Key legislation to regulate deep-sea oil drilling and other activity in New Zealand's vast offshore ocean areas is to be toughened up, Environment Minister Amy Adams says.
Ms Adams told the Environmental Defence Society conference yesterday that the Government had listened to submitters and stakeholders and would make a number of changes to the Exclusive Economic Zone and Continental Shelf (Environmental Effects) Bill.
The bill establishes rules for oil, gas and mineral exploration and extraction along with other activities taking place in New Zealand's exclusive economic zone (EEZ), which lies between 12 and 200 nautical miles off the coast.
Critics, including Opposition parties, the Parliamentary Commissioner for the Environment and the Law Commission, as well as environmentalists, say the legislation's environmental protections are too weak and don't comply with New Zealand's international obligations.
Ms Adams said key changes included amending the underlying purpose of the bill "to incorporate the concept of sustainable management to reflect the Resource Management Act".
The maximum penalty for companies that breached marine consents would also rise from $600,000 to $10 million.
Labour's environment spokesman Grant Robertson welcomed the amendment to the purpose clause.

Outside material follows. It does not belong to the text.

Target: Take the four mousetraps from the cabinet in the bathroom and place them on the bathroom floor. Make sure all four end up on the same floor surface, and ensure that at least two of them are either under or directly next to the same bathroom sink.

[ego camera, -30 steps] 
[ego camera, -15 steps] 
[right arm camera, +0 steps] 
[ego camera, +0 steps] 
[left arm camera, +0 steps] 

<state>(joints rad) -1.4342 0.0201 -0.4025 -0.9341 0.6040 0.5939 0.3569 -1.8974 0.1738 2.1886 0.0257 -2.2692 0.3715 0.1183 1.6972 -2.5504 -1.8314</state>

"We've said from the beginning we want to see more consistency with the Resource Management Act and so introducing the idea of sustainable management is good although obviously we need to see the actual wording."
However, Labour still maintained the law needed to be consistent with international obligations.
Greens oceans spokesman Gareth Hughes said it was good the Government planned to increase the "woefully small" original maximum penalty figure copied from the Resource Management Act "which was shown to be inadequate in the Rena catastrophe".